そして、実はハラグチミツコを殺したんです、僕のおふくろですよ。首に洗濯ひもを巻き付けたまま目を開けて僕のほうを睨んでいますよ。でもちょっと後悔しています。これで本当に話し相手がいなくなってしまった、と言い、すぐ訂正する。嘘ですよ、今言ったことはみんな嘘ですよ、と言って電話が切られる。
電話を切って三十分待っても電話は鳴らなかった。「私には分かる。舅の首に巻き付いていた電気コードをそっとほどく。私たちは似ているから」という最後の一行で物語が閉じられている。
男が自分の母親を殺したというのは作り話かもしれないが、「私」が舅を殺したことは真実のことだ。

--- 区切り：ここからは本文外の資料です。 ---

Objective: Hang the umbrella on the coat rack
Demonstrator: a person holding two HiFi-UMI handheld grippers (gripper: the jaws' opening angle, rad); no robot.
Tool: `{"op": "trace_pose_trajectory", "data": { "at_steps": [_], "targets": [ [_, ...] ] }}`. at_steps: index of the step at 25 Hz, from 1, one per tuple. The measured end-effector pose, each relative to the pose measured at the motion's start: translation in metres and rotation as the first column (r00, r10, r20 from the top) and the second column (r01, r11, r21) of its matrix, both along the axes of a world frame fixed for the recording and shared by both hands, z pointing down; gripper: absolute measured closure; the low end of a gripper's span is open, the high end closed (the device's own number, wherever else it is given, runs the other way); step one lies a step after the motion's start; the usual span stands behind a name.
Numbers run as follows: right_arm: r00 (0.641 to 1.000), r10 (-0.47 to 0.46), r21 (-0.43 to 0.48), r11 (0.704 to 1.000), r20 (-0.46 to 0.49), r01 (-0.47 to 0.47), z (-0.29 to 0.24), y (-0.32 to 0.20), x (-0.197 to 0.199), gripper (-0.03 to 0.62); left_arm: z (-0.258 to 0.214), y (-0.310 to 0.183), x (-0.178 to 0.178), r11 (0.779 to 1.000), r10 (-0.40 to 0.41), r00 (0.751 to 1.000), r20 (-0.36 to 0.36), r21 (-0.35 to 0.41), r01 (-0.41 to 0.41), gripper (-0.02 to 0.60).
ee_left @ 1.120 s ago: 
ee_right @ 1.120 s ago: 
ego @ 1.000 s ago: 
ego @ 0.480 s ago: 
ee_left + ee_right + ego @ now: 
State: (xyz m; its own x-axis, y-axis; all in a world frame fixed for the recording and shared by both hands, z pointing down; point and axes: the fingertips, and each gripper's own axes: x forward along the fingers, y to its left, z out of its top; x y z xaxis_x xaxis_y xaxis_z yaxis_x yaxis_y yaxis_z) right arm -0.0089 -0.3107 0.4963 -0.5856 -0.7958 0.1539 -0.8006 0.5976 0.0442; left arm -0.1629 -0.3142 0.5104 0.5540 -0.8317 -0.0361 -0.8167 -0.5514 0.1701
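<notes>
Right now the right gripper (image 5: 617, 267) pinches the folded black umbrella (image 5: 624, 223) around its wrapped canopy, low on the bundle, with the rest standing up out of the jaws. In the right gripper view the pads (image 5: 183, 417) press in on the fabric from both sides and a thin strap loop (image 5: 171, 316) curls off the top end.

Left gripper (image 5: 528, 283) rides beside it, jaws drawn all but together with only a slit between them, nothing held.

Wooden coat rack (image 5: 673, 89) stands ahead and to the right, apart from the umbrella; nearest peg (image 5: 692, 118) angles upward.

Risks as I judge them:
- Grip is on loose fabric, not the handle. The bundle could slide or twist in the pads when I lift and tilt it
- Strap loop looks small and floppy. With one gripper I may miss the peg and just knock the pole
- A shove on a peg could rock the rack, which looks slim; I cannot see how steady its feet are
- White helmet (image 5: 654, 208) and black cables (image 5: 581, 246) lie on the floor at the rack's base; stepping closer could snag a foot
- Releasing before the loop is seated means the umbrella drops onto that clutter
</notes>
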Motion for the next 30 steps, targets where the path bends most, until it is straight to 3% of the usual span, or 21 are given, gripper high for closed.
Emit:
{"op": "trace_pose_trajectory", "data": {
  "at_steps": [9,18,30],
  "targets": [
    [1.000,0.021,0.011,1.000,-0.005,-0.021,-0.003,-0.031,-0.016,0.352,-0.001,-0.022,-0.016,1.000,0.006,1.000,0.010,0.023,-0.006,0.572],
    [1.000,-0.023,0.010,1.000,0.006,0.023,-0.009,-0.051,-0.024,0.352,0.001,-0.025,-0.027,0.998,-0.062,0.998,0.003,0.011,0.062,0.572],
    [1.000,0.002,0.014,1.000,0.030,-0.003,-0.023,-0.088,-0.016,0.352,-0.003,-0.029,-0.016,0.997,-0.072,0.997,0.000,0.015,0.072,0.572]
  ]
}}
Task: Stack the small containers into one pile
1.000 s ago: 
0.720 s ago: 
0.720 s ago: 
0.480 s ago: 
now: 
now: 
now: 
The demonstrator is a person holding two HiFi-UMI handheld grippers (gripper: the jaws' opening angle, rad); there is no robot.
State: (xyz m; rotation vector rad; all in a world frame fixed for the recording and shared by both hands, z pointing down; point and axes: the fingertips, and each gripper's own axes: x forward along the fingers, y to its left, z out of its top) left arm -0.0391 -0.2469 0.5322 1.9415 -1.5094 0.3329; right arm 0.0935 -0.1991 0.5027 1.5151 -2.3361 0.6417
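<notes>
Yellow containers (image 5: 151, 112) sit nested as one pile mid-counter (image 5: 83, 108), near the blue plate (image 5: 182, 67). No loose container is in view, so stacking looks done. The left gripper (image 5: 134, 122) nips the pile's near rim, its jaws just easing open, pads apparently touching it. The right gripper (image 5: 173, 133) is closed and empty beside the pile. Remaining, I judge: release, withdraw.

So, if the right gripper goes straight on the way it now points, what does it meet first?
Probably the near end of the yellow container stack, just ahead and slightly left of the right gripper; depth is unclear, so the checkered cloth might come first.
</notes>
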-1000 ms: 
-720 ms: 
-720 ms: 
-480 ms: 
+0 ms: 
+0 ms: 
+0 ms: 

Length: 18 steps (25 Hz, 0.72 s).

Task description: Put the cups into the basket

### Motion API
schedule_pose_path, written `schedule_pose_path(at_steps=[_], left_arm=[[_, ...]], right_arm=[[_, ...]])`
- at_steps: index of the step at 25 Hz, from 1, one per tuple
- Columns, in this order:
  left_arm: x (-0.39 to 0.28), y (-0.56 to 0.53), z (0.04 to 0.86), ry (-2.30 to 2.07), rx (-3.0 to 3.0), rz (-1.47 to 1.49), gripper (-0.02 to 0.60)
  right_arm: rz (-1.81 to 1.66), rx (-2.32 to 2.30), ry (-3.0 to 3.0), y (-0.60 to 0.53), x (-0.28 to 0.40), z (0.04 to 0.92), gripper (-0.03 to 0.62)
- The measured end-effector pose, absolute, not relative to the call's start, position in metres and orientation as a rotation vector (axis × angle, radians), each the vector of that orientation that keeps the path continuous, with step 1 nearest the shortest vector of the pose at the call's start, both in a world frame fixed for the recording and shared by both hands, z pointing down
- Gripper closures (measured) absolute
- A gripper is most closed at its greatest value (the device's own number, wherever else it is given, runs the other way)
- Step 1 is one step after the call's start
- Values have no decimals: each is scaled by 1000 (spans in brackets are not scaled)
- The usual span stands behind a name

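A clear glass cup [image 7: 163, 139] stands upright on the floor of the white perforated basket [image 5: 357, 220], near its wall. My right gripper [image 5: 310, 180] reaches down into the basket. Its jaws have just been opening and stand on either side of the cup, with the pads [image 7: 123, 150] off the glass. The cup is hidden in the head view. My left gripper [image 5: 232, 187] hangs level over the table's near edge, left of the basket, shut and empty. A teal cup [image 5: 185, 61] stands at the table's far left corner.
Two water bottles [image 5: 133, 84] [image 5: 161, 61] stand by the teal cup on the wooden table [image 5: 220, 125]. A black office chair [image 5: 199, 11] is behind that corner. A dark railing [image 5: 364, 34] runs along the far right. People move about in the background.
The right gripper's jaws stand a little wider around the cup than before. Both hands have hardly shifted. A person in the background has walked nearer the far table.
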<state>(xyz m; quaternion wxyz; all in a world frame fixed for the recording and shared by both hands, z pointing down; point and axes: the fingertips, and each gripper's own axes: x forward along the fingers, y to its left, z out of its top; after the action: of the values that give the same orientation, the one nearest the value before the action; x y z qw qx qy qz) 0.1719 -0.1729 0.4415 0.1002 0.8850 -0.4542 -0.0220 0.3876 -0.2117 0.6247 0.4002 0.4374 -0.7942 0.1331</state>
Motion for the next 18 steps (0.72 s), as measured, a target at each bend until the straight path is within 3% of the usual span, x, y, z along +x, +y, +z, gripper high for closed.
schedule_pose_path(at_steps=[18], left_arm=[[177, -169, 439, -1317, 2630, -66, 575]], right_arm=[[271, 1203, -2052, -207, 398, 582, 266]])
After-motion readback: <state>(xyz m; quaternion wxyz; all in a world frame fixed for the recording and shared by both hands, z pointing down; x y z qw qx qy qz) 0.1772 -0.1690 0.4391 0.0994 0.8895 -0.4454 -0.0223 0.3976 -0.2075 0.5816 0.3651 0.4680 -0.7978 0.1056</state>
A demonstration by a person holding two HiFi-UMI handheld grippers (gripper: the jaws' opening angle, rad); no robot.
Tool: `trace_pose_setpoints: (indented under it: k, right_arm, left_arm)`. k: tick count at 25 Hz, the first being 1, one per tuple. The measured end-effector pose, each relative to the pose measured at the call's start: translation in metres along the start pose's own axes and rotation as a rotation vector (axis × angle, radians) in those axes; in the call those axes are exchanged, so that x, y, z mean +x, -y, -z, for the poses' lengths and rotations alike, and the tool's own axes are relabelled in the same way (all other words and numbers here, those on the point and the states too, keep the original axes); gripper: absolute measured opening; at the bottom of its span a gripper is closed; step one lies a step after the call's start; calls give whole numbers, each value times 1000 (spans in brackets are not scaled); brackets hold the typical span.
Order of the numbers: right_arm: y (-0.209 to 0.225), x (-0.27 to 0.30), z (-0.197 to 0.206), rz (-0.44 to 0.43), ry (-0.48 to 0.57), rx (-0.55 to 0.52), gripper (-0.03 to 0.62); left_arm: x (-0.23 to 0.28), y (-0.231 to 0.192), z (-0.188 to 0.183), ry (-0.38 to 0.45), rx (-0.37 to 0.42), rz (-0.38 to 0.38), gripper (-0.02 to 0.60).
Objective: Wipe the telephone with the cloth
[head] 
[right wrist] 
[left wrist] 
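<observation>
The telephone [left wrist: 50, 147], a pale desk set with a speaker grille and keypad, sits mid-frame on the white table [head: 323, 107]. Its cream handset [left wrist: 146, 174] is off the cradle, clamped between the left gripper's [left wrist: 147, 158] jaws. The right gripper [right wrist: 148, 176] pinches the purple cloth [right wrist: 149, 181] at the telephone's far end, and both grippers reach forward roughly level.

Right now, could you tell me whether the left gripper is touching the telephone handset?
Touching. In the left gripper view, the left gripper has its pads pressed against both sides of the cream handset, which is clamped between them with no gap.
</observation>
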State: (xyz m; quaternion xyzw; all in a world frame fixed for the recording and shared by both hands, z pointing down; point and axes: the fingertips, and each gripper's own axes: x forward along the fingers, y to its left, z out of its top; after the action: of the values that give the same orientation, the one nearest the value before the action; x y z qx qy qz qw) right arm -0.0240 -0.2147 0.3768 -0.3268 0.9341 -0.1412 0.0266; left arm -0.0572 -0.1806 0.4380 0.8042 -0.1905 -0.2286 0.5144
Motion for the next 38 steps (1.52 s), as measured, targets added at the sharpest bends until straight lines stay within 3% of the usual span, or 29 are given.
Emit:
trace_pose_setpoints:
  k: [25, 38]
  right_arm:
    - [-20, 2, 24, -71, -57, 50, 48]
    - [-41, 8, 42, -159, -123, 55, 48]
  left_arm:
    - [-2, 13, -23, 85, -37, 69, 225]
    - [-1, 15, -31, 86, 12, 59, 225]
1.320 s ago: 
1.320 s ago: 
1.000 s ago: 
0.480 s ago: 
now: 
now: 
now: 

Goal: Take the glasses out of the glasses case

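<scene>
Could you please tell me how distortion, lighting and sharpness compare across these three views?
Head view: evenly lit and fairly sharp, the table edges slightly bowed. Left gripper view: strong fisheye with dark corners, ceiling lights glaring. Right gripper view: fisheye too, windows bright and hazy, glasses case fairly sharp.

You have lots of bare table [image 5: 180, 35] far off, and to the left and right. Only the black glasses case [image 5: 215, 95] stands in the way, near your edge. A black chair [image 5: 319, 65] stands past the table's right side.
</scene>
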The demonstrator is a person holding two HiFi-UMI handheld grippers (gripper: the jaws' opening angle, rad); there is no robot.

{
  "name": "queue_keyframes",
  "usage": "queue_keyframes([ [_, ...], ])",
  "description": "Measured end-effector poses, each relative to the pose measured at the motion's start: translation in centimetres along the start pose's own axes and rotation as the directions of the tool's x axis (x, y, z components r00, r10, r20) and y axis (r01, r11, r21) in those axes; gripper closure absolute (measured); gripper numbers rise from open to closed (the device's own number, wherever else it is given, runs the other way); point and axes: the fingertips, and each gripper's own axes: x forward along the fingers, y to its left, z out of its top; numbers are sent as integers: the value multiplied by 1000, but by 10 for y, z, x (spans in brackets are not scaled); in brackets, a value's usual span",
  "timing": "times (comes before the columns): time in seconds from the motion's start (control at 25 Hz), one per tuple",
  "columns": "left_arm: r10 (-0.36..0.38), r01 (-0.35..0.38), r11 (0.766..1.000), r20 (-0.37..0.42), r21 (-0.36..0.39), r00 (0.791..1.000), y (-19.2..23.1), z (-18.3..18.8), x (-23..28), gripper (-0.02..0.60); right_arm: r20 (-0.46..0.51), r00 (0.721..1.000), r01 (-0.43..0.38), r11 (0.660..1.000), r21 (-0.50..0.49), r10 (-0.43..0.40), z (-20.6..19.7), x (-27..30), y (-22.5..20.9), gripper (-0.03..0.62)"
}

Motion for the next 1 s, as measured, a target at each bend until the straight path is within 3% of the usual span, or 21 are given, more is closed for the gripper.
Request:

№340と№341で紹介した「あなたに似た人(ロアルド・ダール/ハヤカワ・ミステリ文庫)」を思い出した。読み終わって舌の先に残るヒリヒリするような感じはあの中で読んだいくつかの短編とよく似ていたように思った。「あなたに似た人」の原題は「Someone Like You」、それに倣うなら「私に似た人」は「Someone Like Me」になるのだろうか。
この一冊には凡庸としか言いようがないタイトル、何が言いたいのか良くわからないようなタイトルがいくつかあって、最後に、これ以外に考えつかないようなタイトルの一編を紹介することができて、これで全体の平仄が合ったような気持ちになった。